Mary and Marty recognize the need for a web site. We talked to them about their options – and it seemed as if the quickest, cheapest way to get them going is to create a blog using a tool like WordPress. Mary has experience writing a newsletter so a blog is a great way for her to describe the property and amenities, updates on what’s happening in the area, offer web-only specials, and tell the story of the Inn without learning to use html or investing in software or online web editors. Even if/when they do create a more traditional business site, the blog will be a nice complement.
Day 2 – Bertha
The following day, we started out at Diamond Tool and Engineering in Bertha. They design and manufacture molds that are used by plastic injection companies. They have a web site but would like to provide an additional level of service to potential and existingclients. Specifically they would like a tool that will allow clients to upload large drawings, specs and RFP files directly from their site. We discussed the availability of hosting plans that provide enough storage space, security measures and multiple levels of FTP access to meet their needs.

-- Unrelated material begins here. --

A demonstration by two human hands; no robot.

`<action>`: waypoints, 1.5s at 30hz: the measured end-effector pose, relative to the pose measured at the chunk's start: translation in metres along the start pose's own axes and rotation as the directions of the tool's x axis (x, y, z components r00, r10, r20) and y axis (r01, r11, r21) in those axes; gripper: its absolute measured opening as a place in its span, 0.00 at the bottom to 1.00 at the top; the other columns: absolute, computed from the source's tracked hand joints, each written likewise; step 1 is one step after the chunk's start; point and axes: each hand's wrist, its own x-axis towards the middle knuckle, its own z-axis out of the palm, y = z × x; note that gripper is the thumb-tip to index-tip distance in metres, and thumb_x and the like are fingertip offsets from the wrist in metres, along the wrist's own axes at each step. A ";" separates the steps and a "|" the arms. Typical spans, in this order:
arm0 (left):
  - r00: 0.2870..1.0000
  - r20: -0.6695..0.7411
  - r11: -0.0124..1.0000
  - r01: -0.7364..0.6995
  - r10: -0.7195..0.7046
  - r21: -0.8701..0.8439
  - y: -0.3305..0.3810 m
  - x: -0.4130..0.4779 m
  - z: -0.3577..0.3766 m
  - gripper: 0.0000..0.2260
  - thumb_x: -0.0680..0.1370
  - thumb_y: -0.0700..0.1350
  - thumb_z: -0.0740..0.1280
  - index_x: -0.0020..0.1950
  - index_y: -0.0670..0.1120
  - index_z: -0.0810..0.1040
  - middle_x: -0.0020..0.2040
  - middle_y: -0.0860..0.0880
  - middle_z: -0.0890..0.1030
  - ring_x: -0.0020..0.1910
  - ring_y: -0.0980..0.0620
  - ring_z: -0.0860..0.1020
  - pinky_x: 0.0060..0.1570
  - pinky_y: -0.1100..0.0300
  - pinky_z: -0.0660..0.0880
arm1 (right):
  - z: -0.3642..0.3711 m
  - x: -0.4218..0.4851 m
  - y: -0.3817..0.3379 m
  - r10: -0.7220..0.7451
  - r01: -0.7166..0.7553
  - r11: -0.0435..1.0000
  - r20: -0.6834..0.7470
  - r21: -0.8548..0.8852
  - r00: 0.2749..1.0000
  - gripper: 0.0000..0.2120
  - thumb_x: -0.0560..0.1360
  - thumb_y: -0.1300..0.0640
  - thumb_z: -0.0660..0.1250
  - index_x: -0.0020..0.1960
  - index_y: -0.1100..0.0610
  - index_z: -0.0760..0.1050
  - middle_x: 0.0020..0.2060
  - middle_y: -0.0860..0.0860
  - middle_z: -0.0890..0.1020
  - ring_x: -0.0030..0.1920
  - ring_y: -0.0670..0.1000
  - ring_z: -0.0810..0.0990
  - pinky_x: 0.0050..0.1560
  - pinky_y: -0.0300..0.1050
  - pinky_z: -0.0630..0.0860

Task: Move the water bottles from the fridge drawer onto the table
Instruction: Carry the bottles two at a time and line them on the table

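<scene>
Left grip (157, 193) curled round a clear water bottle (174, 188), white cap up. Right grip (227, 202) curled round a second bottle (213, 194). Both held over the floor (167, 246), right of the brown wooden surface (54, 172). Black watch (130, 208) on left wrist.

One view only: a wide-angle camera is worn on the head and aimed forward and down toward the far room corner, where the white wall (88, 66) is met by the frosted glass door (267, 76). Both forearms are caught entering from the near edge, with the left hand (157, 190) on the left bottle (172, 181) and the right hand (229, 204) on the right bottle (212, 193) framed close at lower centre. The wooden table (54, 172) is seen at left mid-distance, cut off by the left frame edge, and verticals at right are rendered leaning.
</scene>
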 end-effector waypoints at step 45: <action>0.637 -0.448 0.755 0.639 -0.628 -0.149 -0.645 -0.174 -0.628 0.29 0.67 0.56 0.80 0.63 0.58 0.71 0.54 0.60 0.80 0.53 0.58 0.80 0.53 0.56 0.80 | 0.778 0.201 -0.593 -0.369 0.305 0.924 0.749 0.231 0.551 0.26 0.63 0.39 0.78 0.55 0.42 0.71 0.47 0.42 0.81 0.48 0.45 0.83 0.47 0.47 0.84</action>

We also talked more generally about network issues – would a local wireless network make sense for their office users? Are there good ways to get a Novell Network to work with software designed for Microsoft? The company currently subscribes to Internet access via a partial T1 line, which was the best broadband option a few years ago. T1s now tend to be more expensive than options like DSL, cable, or WiMax. We recommended that they look into these other connection options with their local provider in order to get expanded bandwidth (to handle those large client files) for potentially less money.
Jan and I enjoyed meeting with the owners, Kent and Dorothy, and recognized that they need greater bandwidth sooner rather than later because of the large CAD files they send and receive. Also, we learned a new catch phrase from Dorothy, who is the incidental techie for the company – “I geek to live, not live to geek.”
Last but not least – Long Prairie
Our final stop was a visit with Neal and Jill at Neal’s Motor Sports in Long Prairie, which sells ATVs, motorcycles, lawn mowers, and everything in between. They recently became Kawasaki dealers and sell new and used parts and vehicles. They have had good success selling items on eBay and have shipped items near and far. You can see their profile for eBay at http://myworld.ebay.com/ebaymotors/biermaier555/.
The company wants their own branded web site in order to provide a wide variety of products and parts to potential customers. Because the company is a dealer for a number of large product lines, we recognized that this would not be a small undertaking. Neal showed us a few sites that serve a similar market, and through a bit of research, had tracked down a couple of web development companies that created many of them. He was looking for confirmation more than anything about the quality of the code, the price range, and the approach that web companies take in reselling their solutiongs. He had already gotten a personal reference for one of the companies that builds catalog-based web sites for dealers like himself. We dug around their site for a while. It appears as if they are going to have a solution that will let them jump into e-commerce with both feet – and I think Neal and Jill are ready for it. They have a strong vision of what they want to provide online and I think that vision will be their greatest asset.
We also suggested that he too could create a blog just to get a web site up quickly – because the full service site will take a while to create and again, a blog will complement the long term site and help attract search engine referrals.